Om rust in haar hoofd te krijgen heeft [minderjarige] zich enige tijd volledig afgesloten voor contact met de moeder. Met hulp en de inzet van de GI is dit contact langzaam weer op gang gekomen. [minderjarige] heeft nu het punt bereikt dat zij het ook weer leuk kan hebben met/bij de moeder. Dit kwetsbare begin van herstel van de band tussen [minderjarige] en de moeder dient niet geforceerd te worden. Tevens dienen de grenzen van [minderjarige] , die nu voor het eerst laat zien op een leeftijdsadequate manier een eigen mening te kunnen vormen, te worden gerespecteerd. Dat betekent niet dat, zoals de GI ter mondelinge behandeling ook heeft aangevoerd, hetgeen [minderjarige] wenst dient te gebeuren: het is (ook) in het belang van [minderjarige] dat de GI het contact met de moeder, mits dat ontspannen en onbelast kan zijn, blijft bevorderen, ook als [minderjarige] weerstand laat zien.
3.9.10.
Een thuisplaatsing van [minderjarige] bij de moeder is onder de huidige omstandigheden in ieder geval niet aan de ord. Het hof acht een kortere machtiging uithuisplaatsing dan door de rechtbank is gegeven niet in het belang van [minderjarige] . De uitkomsten van het recent door [organisatie] verrichte onderzoek dienden ten tijde van de mondelinge behandeling van het hof nog in een verslag te worden vastgelegd en vervolgens te worden besproken in een perspectiefgesprek. Naar aanleiding van dat gesprek dient duidelijk te worden wat [minderjarige] nodig heeft, welke hulp of begeleiding dient te worden ingezet en of de ouders daarover (in samenwerking met de GI) afspraken kunnen maken.

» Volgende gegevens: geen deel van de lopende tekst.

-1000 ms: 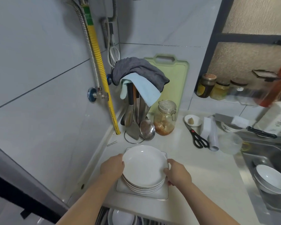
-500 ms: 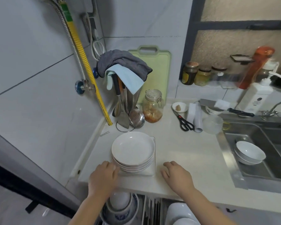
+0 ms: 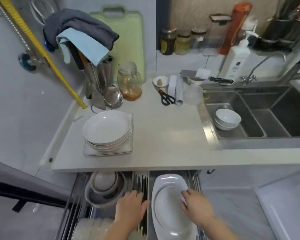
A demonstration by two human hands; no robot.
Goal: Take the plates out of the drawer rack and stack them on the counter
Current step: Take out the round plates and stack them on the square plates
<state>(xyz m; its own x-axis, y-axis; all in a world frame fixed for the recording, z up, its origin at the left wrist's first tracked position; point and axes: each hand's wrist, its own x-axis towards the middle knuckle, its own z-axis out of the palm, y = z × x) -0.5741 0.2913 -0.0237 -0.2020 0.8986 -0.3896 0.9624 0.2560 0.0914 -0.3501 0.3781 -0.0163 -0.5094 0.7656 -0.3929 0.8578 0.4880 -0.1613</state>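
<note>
A stack of white round plates (image 3: 106, 129) sits on square plates on the counter (image 3: 163, 135), left of centre. Below the counter edge the drawer rack (image 3: 71, 205) is pulled out. In its right part lies a large white oval plate (image 3: 168, 205). My right hand (image 3: 196, 207) rests on that plate's right rim, fingers curled over the edge. My left hand (image 3: 131, 207) hovers over the chopstick divider just left of the plate, fingers apart and holding nothing. Nested bowls (image 3: 105, 187) fill the rack's left part.
A steel sink (image 3: 249, 118) with two white bowls (image 3: 227, 118) lies to the right. Behind the stack stand a utensil holder (image 3: 97, 71) draped with cloths, a glass jar (image 3: 130, 82), scissors (image 3: 166, 97) and a green cutting board (image 3: 126, 37). More white bowls (image 3: 92, 227) sit at the drawer's front left.
Both hands left the plate stack on the counter and dropped into the open drawer. My right hand now touches the oval plate. The view tilted down.
</note>
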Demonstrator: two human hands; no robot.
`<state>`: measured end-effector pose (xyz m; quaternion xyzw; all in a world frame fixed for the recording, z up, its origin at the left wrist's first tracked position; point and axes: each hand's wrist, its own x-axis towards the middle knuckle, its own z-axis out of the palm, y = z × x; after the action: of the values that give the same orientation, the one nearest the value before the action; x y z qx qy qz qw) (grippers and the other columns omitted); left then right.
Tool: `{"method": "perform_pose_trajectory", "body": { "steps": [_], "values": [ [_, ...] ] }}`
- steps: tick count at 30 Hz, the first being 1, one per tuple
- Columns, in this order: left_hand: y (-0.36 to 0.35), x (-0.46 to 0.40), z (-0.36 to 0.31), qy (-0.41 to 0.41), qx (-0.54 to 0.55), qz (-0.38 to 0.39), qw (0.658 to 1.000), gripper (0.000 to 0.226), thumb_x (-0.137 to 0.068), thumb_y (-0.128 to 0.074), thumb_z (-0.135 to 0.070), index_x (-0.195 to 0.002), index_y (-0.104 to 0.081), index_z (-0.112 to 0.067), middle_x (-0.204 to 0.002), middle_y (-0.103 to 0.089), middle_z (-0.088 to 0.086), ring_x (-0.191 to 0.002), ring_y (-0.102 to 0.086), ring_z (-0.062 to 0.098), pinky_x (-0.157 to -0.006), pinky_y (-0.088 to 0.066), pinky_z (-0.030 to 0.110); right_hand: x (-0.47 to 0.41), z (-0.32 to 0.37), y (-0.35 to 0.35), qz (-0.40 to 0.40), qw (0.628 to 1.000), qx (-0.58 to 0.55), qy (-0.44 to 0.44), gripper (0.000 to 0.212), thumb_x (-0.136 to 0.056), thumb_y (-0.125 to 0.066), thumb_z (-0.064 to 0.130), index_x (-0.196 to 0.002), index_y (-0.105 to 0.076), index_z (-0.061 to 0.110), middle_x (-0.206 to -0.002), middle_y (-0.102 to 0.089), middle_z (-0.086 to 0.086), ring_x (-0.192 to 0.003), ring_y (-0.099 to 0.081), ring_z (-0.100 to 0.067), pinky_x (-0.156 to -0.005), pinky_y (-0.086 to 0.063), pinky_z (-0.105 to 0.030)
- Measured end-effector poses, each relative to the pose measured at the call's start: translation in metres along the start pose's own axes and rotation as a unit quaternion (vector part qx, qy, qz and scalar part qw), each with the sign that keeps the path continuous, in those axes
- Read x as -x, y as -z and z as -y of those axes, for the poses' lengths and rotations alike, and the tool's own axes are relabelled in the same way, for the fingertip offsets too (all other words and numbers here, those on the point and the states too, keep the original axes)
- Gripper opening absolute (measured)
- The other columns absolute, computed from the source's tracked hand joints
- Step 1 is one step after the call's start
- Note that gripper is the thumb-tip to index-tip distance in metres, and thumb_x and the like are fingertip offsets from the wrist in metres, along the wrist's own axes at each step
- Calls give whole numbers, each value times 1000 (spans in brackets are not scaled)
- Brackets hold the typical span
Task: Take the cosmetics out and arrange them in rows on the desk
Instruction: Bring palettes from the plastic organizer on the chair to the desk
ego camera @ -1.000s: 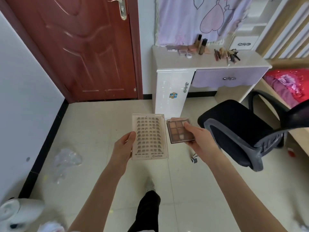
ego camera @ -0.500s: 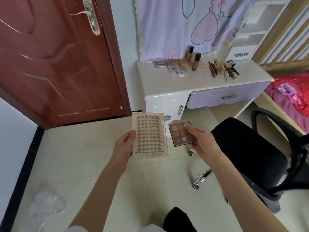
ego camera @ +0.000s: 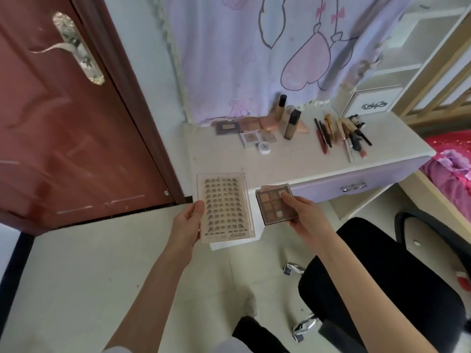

Met al deze onzekerheden zou een thuisplaatsing bij de moeder, met het risico dat dit weer dient te worden teruggedraaid, volstrekt onverantwoord en niet in het belang van [minderjarige] zijn, die nu vooral gebaat is bij rust, duidelijkheid en stabiliteit.
Bovendien acht het hof het verzoek van de moeder tot directe thuisplaatsing van [minderjarige] , die al bijna een jaar in het pleeggezin verblijft en nu slechts vier uur per week contact heeft met de moeder, onrealistisch.
3.10.
Het voorgaande leidt ertoe dat de bestreden beschikking dient te worden bekrachtigd.

4.De beslissing

Het hof:
bekrachtigt de beschikking van de rechtbank Limburg, zittingsplaats Maastricht, van 10 december 2020, voor zover aan het oordeel van het hof onderworpen;
verzoekt de griffier krachtens het bepaalde in het Besluit Gezagsregisters een afschrift van deze uitspraak toe te zenden aan de griffier van de rechtbank Oost-Brabant, afdeling civiel recht, team familie- en jeugdrecht ter attentie van het centraal gezagsregister;
wijst af het meer of anders verzochte.
Deze beschikking is gegeven door mrs. A.M. Bossink, C.N.M. Antens en E.M.C. Dumoulin en is op 1 juli 2021 uitgesproken in het openbaar in tegenwoordigheid van de griffier.